Increasing the glycolytic rate causes a rapid drop in the body’s store of glycogen. Without glycogen, the body will be unable to perform any form or respiration – anaerobic or not, which will inevitably lead to death.

The Krebs cycle stops soon after oxygen becomes absent. This means there is no demand for acetyl CoA. The result of this is excess production of pyruvate. Lactate dehydrogenase converts the excess pyruvate to lactate (and also recycles NADH + H+ to NAD+ allowing glycolysis to continue). A build up of lactate is also undesirable however as it immediately dissociates into lactic acid. The low pH of lactic acid will begin to reduce cellular pH and denature sensitive enzymes.

Decreasing Cellular pH

As a result of decreased pH and ATP, maintaining the membrane potential becomes very difficult. The Na/K ATPase pump which actively removes N+ from the cell and uptakes K+ in order to maintain the correct (-70mV) membrane gradient, stops functioning when ATP production diminishes. The maintained -70mV gradient begins to equilibrate at 0mV, causing a breakdown of the transmembrane gradient within a matter of minutes.

This has dire consequences on the mammalian brain in particular; the change in the membrane potential allows calcium ions to enter the cell. Intracellular calcium causes cell damage and hastens enzyme breakdown. The breakdown of these important brain cells causes permanent brain damage and if not supplied with oxygen quickly enough, will lead to death.

Strategies to Survive Anoxia

To survive anoxic conditions, an organism must be able to deal with the problems associated with anaerobic respiration; keeping up ATP levels (particularly in the brain) and avoiding acidification and associated cellular damage. Two organisms which are highly adapted to surviving anoxic conditions are; the crucian carp and the painted turtle. Both have different strategies for maintaining the body without oxygen, but both do so by combating the associated problems with anaerobic respiration.

Glycogen Stores in the Crucian Carp

One of the problems with anaerobic respiration is that, after a short time in anoxia, glycogen levels decrease rapidly. The Pasteur effect (where glycolytic rate increases for a short period to accommodate the lack of ATP production from oxidative phosphorylation) is only temporary.
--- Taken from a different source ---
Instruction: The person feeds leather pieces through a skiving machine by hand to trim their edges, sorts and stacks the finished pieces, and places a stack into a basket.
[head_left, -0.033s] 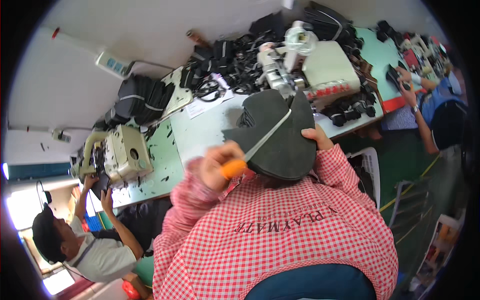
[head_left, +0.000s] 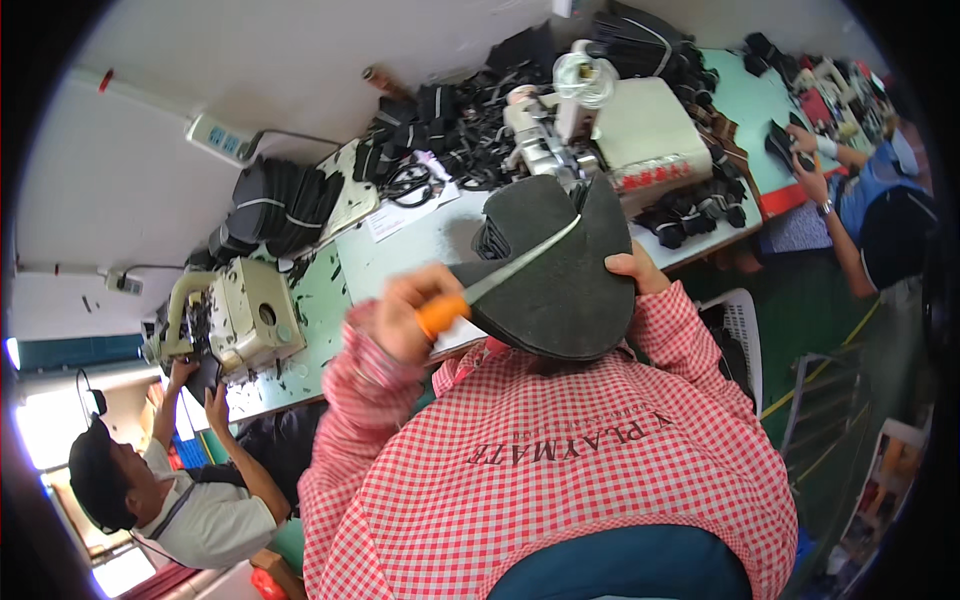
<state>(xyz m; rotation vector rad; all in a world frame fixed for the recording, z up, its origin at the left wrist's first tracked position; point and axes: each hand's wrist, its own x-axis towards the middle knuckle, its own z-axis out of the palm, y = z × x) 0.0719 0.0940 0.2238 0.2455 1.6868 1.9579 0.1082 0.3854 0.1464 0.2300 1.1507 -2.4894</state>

All body stores of glycogen are quickly depleted and the body is no longer able to survive.

The crucian carp (and to a smaller extent the painted turtle) has an unusually large glycogen reserve in the liver (30% of the total liver mass). Such large stores of glycogen allow the crucian carp to survive in anoxia by glycolysis alone for a much longer period of time.
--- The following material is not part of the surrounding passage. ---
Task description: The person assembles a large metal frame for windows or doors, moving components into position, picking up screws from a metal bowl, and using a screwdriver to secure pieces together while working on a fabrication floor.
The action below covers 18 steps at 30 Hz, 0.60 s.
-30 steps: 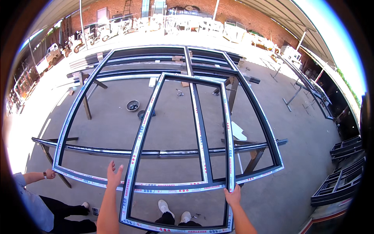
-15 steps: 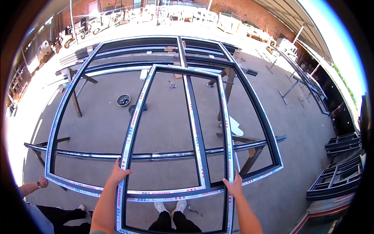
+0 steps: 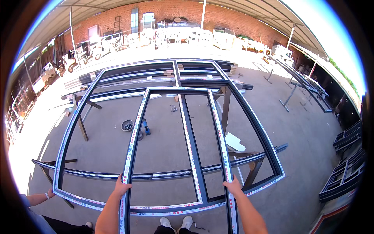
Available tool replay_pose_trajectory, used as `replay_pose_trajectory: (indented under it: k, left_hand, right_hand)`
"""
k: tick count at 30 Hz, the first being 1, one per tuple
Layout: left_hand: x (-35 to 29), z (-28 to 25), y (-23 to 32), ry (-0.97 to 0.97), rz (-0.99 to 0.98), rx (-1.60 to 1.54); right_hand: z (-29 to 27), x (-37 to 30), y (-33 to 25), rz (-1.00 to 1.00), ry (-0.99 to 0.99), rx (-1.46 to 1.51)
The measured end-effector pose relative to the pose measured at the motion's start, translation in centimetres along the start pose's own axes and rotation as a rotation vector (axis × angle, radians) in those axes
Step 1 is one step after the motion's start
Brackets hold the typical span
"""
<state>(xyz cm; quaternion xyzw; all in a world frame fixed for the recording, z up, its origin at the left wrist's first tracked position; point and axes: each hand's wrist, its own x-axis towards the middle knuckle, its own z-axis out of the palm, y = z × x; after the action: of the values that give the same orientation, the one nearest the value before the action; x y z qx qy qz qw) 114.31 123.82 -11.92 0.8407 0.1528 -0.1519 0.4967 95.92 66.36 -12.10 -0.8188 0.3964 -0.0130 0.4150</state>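
Observation:
A narrow rectangular window sash frame (image 3: 137,133), dark with printed white protective film, is held between my two hands. My left hand (image 3: 122,188) is closed round its left bar, thumb on the inner side. My right hand (image 3: 233,187) grips the right bar at about the same height. The sash overlaps a much larger dark window frame (image 3: 73,128) with a central upright, which lies across supports. Whether the two frames touch I cannot tell. The sash's near end runs out of the picture. Another person's hand (image 3: 50,194) is at the large frame's near left corner.
Under the frames stand metal trestles (image 3: 254,168); a bowl of small dark parts (image 3: 127,125) and a blue power drill (image 3: 146,127) are on the floor. Stacked profiles (image 3: 80,82) lie behind. More frames (image 3: 344,175) lean at the right. My shoes (image 3: 187,222) are below.
My view has tilted up, so the frames sit lower in it and the sash's near bar has left the picture. The blue drill shows more fully. Both hands keep hold of the sash.

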Motion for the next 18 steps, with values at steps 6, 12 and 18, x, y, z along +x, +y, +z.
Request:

The crucian carp will typically only face anoxic conditions during the winter months, when a thick layer of ice forms over the water sources they inhabit. Because of this, the crucian carp has adapted to build up glycogen stores throughout the year so that come winter, the glycogen stores are as great as possible. To do this, during the warmer summer months, instead of using carbohydrates for energy (i.e. Glucose / glycogen) lipids are used, allowing the crucian carp to build glycogen stores.

Metabolic Depression in the Crucian Carp

Although increased glycogen stores length the period of time the crucian carp is able to survive in anoxic conditions, it is not the only factor which prolongs this survival period. Metabolic depression means slowing down the rate at which the body consumes ATP, so combining reduced ATP requirements with greater stores of glycogen to produce ATP ensures a near maximum survival time in anoxia.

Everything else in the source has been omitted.